The
Next Stage
By
Bud Focht
Hi,
my name is Bud and I am not quite sure if I am ready to take my caregiver career
to the next level, but it appears I have no choice. I got the call. I’m going to The Show, as
they say in minor league baseball. I’m going to be on the Big Stage, as they
say in acting.
The
Big Stage because I am afraid my wife Terry’s condition has progressed to the
next stage.
‘Progressed’
is a curious word to use there. Progress usually means something good,
something positive. This is anything but.
I
am sorry to say that Terry has advanced from the mild to the moderate stage of
her Early Onset Alzheimer’s Disease. I
always knew this day would come, although I prayed that it wouldn’t. It was inevitable. The meds she has been
taking could only slow it down for so long.
In
everything I have read, Alzheimer’s Disease is classified into stages. Some break
it down to seven stages, some to three stages. They all have one thing in
common. Each stage gets a hell of a lot worse.
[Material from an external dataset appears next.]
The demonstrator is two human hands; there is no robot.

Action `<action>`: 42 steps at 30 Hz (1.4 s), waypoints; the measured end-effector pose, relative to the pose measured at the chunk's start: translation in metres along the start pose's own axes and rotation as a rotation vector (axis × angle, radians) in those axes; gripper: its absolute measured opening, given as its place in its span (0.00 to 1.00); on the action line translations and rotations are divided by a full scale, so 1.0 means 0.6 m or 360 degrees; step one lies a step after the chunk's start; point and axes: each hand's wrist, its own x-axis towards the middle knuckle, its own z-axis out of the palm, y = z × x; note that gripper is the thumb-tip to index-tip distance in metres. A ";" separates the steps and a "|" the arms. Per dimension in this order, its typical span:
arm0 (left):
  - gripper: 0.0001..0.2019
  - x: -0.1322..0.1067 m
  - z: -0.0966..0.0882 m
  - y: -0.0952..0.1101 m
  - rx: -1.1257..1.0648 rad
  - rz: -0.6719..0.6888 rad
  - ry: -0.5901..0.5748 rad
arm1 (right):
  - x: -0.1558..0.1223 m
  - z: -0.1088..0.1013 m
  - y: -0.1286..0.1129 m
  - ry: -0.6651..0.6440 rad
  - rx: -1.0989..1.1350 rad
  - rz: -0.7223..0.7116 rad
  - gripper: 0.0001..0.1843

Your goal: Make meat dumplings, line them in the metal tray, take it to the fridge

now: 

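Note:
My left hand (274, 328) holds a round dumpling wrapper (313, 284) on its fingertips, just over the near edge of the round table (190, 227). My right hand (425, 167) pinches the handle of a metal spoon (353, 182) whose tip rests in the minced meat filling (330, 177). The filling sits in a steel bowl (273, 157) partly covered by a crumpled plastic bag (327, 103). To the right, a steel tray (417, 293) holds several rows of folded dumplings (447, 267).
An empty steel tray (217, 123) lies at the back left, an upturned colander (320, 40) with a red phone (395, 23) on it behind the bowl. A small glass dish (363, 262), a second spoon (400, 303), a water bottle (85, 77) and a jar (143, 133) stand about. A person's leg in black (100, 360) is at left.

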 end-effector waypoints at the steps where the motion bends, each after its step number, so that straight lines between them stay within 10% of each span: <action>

And each stage requires a hell
of a lot more from the caregiver.
According
to the medical journals that classify in seven stages, Terry has moved from
stage three to stage four.
Other
materials I have seen keep it to a basic three stages; mild/early is stage one,
moderate/middle is stage two and severe/late is stage three.
If
we are going by the three stage approach, Terry has moved from stage one to
stage two.
This
is the longest of the three stages. This is when Terry’s happy-go-lucky personality
begins to change. She begins to get scared, frustrated. Or angry.
The
other day I came home from work at lunch time, as I always do for the last year
or so, and Terry was crying and she started yelling at me that she hates me
because I leave her alone all the time.
All
the time?
I
leave for work around 8 or 8:30 in the morning and am back home at 12 noon to
spend lunch with her. I stay as long as I can, usually until 1 or 1:30 and I am
home from work at the end of the day by 5pm. I often work at night and on
weekends but fortunately this time of year I can do a lot of that from home.
When
I am not home I have lists of things for her to do, to keep her busy,
entertained. Do the dishes, wash up, brush your teeth, dress for the day, watch
TV, listen to the radio, read the paper, call Bud.
Later
that day and the next day Terry was very apologetic about what she said and
told me over and over the way she really feels about me. She just really does
not like being alone. More specifically, she does not like being without me.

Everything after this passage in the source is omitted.